Required work
Word for word, copy all the data and drop the pictures.

Input data START

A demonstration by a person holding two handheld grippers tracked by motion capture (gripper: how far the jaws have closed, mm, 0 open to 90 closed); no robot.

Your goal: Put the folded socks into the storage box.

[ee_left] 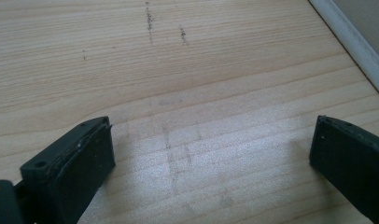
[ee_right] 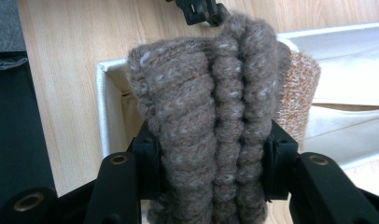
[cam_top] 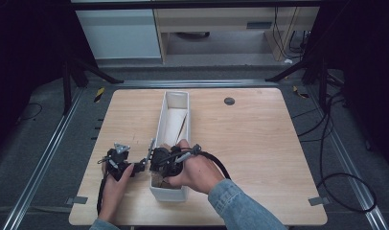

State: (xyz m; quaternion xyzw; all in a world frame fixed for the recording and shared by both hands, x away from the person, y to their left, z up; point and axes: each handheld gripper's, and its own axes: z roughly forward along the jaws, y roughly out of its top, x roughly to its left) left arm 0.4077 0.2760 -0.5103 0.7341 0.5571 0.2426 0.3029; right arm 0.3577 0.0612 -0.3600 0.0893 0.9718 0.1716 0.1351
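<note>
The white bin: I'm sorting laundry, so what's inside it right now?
The white bin holds an orange-speckled knit piece and pale cloth; the brown knit, gripped by the right tongs, covers whatever lies beneath it.

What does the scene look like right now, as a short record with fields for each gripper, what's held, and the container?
right gripper: jaws shut on brown knitted bundle, over the near end of the box
left gripper: jaws open, nothing between them, over bare table
container: long white fabric box on the table
also in box: orange-speckled knit
</note>
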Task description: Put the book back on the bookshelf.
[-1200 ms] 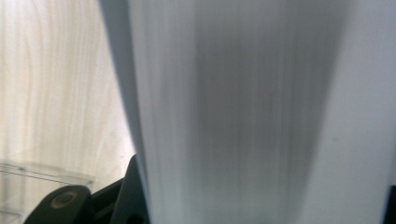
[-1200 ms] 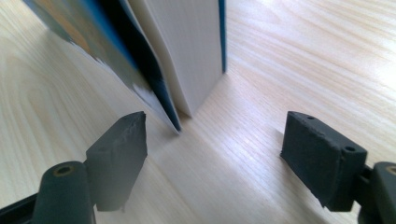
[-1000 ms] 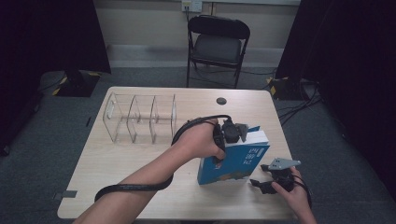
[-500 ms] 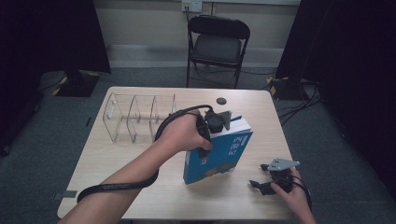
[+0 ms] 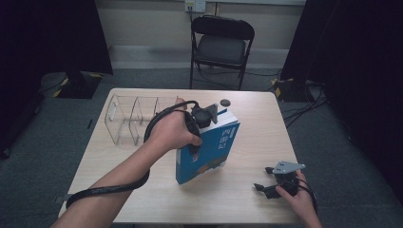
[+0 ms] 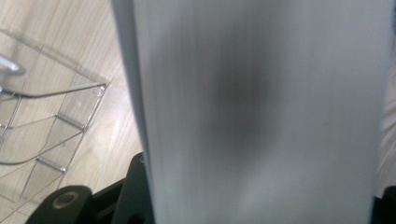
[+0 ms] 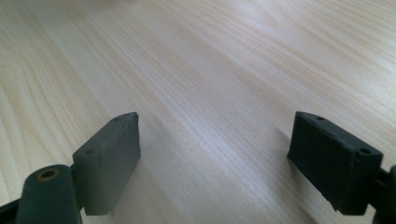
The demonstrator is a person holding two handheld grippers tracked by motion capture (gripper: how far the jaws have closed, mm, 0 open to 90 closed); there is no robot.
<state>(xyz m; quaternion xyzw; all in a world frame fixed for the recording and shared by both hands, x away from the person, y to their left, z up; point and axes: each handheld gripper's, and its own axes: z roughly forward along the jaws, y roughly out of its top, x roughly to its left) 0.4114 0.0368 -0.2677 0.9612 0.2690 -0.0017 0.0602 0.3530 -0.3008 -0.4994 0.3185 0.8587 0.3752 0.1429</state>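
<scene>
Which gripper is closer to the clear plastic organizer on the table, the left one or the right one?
The left. The left gripper holds the blue book just beside the clear organizer; the right gripper rests open at the table's opposite near corner.

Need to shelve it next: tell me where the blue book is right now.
In the high view, the blue book stands mid-table, gripped by the left gripper, just right of the clear divider rack.
</scene>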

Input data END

Written response
A demonstration by a person holding two handheld grippers tracked by motion capture (gripper: how far the jaws have closed, mm, 0 open to 90 closed); no robot.

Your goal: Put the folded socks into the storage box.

[ee_left] 
[ee_right] 
[cam_top] 

State: (xyz m; quaternion xyzw; all in a world frame fixed for the recording and shared by both hands, x away from the person, y to their left, z up; point and axes: each handheld gripper's, and its own axes: z roughly forward along the jaws, y roughly out of its top, x roughly to its left) left arm 0.4077 0.2760 -0.5103 0.7341 0.5571 0.2426 0.3029; right arm 0.3577 0.0612 -0.3600 0.0893 0.9718 0.1716 0.1351
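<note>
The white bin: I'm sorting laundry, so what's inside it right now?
The white bin holds an orange-speckled knit piece and pale cloth; the brown knit, gripped by the right tongs, covers whatever lies beneath it.

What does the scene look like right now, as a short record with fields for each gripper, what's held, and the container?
right gripper: jaws shut on brown knitted bundle, over the near end of the box
left gripper: jaws open, nothing between them, over bare table
container: long white fabric box on the table
also in box: orange-speckled knit
</note>
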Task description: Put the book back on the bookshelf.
[-1200 ms] 
[-1200 ms] 
[-1000 ms] 
[-500 ms] 
[+0 ms] 
[+0 ms] 
[+0 ms] 
The demonstrator is a person holding two handheld grippers tracked by motion capture (gripper: how far the jaws have closed, mm, 0 open to 90 closed); there is no robot.
<state>(xyz m; quaternion xyzw; all in a world frame fixed for the recording and shared by both hands, x away from the person, y to their left, z up; point and axes: each handheld gripper's, and its own axes: z roughly forward along the jaws, y roughly out of its top, x roughly to its left) 0.4114 0.0368 -0.2677 0.9612 0.2690 -0.0017 0.0602 0.3530 -0.3008 -0.4994 0.3185 0.8587 0.3752 0.1429</state>
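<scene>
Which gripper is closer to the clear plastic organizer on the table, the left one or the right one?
The left. The left gripper holds the blue book just beside the clear organizer; the right gripper rests open at the table's opposite near corner.

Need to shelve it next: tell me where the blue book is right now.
In the high view, the blue book stands mid-table, gripped by the left gripper, just right of the clear divider rack.
</scene>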

No further response is required.